▸ **AIM OF THE TASK**
Within the records below is a range that opens at the line with "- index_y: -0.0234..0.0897" and closes at the line with "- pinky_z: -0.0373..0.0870". Return that range word for word, both ends included, and only that range.

▸ **DATASET EXTRACT**
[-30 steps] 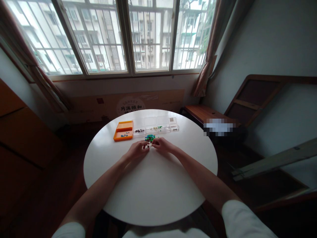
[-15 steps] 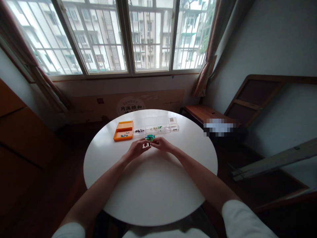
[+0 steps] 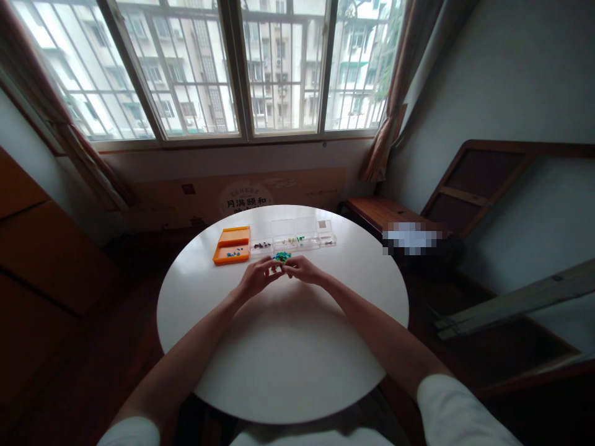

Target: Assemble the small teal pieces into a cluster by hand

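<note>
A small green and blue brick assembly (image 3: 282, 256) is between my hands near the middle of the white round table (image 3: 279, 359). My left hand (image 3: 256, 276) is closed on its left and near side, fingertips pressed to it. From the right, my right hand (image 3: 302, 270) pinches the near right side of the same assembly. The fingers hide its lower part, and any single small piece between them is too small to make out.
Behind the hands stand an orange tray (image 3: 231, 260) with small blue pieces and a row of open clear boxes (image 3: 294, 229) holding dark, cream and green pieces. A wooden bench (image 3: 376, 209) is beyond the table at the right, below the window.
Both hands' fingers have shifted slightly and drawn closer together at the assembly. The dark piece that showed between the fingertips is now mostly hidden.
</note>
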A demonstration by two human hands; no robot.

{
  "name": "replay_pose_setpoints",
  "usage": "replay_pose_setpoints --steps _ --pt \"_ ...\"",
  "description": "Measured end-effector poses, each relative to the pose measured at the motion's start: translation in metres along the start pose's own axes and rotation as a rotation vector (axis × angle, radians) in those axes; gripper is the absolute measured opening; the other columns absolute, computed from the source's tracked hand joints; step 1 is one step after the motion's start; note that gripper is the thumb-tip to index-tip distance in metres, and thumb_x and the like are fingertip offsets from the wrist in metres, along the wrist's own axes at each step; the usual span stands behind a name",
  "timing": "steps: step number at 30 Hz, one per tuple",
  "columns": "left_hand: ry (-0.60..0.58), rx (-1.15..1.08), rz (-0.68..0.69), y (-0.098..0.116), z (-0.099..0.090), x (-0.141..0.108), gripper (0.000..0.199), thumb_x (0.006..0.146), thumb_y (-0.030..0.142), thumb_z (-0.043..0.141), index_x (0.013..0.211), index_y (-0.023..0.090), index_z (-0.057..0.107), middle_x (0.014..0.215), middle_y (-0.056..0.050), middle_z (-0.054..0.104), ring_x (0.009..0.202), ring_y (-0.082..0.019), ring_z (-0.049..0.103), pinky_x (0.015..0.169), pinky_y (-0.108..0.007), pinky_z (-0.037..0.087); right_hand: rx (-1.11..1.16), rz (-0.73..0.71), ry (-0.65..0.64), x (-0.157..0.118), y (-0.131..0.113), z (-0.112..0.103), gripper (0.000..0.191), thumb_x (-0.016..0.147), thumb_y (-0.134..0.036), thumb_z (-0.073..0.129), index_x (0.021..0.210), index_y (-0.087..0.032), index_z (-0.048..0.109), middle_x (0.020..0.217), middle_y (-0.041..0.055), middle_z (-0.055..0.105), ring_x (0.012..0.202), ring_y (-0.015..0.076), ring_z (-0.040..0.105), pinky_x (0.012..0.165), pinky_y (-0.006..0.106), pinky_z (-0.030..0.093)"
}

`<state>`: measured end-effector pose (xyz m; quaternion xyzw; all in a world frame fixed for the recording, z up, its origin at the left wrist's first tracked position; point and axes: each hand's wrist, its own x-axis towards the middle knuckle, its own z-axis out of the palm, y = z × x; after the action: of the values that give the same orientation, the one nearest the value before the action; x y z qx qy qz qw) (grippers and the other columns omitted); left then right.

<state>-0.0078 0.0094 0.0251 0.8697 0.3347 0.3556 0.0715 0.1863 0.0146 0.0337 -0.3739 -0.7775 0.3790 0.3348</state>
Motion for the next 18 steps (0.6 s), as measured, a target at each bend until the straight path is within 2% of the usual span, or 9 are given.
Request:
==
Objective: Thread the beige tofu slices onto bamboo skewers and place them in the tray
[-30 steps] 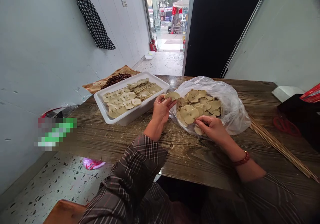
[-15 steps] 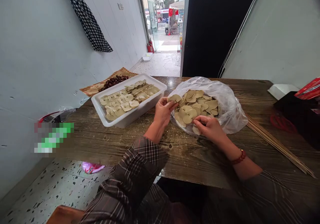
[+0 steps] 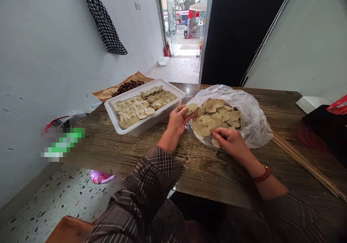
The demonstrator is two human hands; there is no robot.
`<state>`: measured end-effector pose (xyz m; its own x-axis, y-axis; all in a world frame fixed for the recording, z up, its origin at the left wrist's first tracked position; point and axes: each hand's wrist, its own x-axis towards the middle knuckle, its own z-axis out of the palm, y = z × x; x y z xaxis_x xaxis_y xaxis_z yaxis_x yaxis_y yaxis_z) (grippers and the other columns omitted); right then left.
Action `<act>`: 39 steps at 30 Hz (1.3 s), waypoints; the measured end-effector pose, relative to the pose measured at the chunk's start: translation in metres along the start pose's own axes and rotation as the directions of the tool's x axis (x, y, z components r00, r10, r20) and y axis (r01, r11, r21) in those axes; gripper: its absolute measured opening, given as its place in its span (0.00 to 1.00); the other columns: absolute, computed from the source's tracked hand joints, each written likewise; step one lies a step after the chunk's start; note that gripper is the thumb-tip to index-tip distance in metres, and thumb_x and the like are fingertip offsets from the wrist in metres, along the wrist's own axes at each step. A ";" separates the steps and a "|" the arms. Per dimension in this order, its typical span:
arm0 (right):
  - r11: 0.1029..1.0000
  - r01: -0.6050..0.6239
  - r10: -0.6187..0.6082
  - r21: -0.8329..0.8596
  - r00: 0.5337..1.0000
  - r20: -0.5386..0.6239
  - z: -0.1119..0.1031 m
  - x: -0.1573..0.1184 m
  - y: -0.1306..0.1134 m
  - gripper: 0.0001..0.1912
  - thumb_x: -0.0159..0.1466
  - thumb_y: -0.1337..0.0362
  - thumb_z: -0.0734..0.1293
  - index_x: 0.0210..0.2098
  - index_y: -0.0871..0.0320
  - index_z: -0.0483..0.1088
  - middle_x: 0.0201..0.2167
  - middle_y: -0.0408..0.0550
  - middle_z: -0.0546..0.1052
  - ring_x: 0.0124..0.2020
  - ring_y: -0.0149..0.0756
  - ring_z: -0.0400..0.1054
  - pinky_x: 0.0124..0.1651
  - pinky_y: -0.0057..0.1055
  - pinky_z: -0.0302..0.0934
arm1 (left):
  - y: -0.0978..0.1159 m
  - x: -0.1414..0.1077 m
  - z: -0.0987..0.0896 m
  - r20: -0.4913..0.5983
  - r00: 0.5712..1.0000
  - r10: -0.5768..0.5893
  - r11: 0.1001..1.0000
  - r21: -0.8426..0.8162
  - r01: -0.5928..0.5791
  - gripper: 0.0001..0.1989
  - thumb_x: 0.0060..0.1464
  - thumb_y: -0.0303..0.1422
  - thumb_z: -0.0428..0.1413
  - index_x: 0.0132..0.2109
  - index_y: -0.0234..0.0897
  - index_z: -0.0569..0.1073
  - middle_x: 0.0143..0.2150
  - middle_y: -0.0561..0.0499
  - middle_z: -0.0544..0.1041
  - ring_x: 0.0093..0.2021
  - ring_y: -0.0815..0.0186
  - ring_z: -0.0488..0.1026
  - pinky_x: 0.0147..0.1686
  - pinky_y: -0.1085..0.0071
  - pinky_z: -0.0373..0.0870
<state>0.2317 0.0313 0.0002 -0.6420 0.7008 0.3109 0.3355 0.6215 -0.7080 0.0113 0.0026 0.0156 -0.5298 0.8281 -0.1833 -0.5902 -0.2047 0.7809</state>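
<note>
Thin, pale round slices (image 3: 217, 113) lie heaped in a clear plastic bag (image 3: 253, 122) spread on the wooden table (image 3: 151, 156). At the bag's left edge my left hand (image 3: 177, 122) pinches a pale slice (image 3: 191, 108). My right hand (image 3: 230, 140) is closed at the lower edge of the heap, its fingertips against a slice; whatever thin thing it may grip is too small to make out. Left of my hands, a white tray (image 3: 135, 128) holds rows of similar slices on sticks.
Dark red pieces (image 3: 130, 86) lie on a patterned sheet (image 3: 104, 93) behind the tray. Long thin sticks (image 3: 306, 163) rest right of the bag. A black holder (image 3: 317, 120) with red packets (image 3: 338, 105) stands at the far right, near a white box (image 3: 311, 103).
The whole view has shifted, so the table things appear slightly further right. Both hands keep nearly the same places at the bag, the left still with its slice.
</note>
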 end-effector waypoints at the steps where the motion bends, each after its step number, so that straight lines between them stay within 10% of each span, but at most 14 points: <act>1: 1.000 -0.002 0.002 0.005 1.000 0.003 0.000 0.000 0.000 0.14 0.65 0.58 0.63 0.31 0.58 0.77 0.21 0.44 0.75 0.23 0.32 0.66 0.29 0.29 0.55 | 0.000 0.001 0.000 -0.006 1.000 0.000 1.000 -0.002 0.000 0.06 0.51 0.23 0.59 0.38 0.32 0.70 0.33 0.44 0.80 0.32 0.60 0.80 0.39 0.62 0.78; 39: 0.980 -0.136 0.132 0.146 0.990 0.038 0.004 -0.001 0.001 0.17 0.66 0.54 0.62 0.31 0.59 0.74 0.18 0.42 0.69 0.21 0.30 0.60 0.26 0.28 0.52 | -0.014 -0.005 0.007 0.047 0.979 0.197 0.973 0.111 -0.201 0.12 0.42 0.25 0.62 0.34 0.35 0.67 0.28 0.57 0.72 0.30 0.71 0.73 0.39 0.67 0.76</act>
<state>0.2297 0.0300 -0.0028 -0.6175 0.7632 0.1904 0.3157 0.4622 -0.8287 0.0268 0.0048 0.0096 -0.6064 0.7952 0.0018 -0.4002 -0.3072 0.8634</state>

▸ **RESPONSE TO THIS EXERCISE**
  - index_y: -0.0234..0.0897
  - index_z: -0.0569..0.1073
  - middle_x: 0.0143..0.2150
  - middle_y: -0.0561..0.0499
  - middle_z: -0.0544..0.1041
  - ring_x: 0.0093..0.2021
  - ring_y: -0.0815..0.0186
  - ring_z: -0.0488..0.1026
  - pinky_x: 0.0147..0.1686
  - pinky_y: -0.1085..0.0071
  - pinky_z: -0.0373..0.0870

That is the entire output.